→ **Task details**
Every line that contains the word "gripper" is to be copied from the listing.

··· Data records

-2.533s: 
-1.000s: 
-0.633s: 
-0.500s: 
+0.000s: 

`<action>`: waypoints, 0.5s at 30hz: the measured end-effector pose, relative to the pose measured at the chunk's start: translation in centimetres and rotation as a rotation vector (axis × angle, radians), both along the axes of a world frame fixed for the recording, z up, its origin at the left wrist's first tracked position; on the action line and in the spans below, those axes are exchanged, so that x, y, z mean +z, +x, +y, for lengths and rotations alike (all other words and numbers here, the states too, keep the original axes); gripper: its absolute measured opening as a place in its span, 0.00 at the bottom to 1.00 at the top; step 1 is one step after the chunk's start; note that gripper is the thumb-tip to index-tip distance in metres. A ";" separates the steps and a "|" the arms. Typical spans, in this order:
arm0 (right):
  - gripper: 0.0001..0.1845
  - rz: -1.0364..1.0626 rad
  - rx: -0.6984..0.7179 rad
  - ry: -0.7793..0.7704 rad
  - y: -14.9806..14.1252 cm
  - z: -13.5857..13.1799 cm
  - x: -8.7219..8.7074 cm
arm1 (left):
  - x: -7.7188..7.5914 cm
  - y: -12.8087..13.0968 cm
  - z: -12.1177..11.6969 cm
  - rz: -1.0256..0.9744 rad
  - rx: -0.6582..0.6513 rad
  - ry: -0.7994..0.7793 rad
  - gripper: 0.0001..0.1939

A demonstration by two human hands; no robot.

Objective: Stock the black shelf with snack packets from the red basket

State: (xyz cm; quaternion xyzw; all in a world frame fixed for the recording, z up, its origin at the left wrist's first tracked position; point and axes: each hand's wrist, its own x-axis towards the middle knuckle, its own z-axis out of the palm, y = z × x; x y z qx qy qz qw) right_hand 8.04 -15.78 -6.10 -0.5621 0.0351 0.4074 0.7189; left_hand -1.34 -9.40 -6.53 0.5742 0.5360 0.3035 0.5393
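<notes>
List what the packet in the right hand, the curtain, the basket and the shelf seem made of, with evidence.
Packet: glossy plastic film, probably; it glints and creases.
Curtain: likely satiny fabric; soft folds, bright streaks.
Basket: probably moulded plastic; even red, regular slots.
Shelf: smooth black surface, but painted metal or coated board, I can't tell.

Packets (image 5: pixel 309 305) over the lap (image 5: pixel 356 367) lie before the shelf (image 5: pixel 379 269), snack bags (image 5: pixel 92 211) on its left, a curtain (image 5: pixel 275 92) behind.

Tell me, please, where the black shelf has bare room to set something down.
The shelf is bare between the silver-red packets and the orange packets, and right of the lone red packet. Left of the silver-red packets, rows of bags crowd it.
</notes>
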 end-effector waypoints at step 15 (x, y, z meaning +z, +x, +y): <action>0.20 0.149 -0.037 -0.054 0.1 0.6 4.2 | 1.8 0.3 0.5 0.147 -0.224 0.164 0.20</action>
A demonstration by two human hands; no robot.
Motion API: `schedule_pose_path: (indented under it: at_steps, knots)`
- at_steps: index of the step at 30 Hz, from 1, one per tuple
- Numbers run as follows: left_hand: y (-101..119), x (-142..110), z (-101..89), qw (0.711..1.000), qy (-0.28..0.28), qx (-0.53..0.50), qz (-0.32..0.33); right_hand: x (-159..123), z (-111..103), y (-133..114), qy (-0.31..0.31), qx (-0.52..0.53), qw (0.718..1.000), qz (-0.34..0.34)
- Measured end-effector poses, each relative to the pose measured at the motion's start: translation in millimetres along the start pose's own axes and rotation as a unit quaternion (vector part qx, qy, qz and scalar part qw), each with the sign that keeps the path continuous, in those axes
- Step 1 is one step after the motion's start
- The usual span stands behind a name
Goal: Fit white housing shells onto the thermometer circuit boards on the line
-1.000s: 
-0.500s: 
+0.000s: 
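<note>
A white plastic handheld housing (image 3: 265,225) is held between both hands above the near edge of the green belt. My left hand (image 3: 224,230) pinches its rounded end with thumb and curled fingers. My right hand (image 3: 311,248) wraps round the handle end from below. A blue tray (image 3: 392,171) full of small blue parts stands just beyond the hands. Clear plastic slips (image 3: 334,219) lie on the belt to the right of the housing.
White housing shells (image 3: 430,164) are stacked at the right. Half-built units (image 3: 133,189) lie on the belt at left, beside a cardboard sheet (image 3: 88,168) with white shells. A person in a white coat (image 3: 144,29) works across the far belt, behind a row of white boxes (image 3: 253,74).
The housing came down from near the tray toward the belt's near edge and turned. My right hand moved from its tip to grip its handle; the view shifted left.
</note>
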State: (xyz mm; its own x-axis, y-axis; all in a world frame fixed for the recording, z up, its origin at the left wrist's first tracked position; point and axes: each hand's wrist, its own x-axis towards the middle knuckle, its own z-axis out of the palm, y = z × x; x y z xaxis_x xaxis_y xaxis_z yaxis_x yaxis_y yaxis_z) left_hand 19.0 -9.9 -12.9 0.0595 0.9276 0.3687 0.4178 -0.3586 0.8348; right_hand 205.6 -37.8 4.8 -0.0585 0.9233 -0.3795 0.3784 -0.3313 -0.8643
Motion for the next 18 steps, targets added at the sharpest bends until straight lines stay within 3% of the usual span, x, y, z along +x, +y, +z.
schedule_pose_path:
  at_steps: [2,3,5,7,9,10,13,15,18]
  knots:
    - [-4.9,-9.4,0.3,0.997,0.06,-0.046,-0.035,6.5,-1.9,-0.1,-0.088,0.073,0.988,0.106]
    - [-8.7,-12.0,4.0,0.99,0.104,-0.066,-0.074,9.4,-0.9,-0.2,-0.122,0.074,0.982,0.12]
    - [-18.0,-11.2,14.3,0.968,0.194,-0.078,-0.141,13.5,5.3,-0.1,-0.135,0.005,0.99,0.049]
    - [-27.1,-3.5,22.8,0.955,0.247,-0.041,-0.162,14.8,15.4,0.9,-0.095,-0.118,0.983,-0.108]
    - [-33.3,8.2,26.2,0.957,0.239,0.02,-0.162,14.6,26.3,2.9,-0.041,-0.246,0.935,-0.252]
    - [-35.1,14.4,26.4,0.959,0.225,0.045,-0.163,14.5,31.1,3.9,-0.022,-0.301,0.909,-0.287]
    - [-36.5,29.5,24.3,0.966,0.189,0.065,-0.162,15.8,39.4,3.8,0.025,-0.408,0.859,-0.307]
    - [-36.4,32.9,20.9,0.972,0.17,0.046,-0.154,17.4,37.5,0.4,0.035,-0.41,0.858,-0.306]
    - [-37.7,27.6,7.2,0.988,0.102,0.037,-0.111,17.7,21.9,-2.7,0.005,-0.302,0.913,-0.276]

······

→ **Response**
`<action>`: waypoints, 0.5s at 30hz: the measured end-effector pose, relative to the pose measured at the chunk's start: translation in centimetres and rotation as a rotation vector (axis × angle, radians), both along the axes of a world frame fixed for the recording, z up, its origin at the left wrist's first tracked position; on the action line and in the spans below, those axes are exchanged, so that x, y, z mean +z, +x, +y, for lengths and rotations alike (all other words and numbers here, the states too, keep the original axes); gripper: its absolute measured opening as a place in its span, 0.00 at the bottom to 1.00 at the top; step 1 is one step after the chunk's start; note that gripper is the thumb-tip to index-tip distance in metres. A ";" separates the steps and a "|" the arms. Typical spans, in this order:
  - gripper: 0.0001..0.1845
  - gripper: 0.0001..0.1939

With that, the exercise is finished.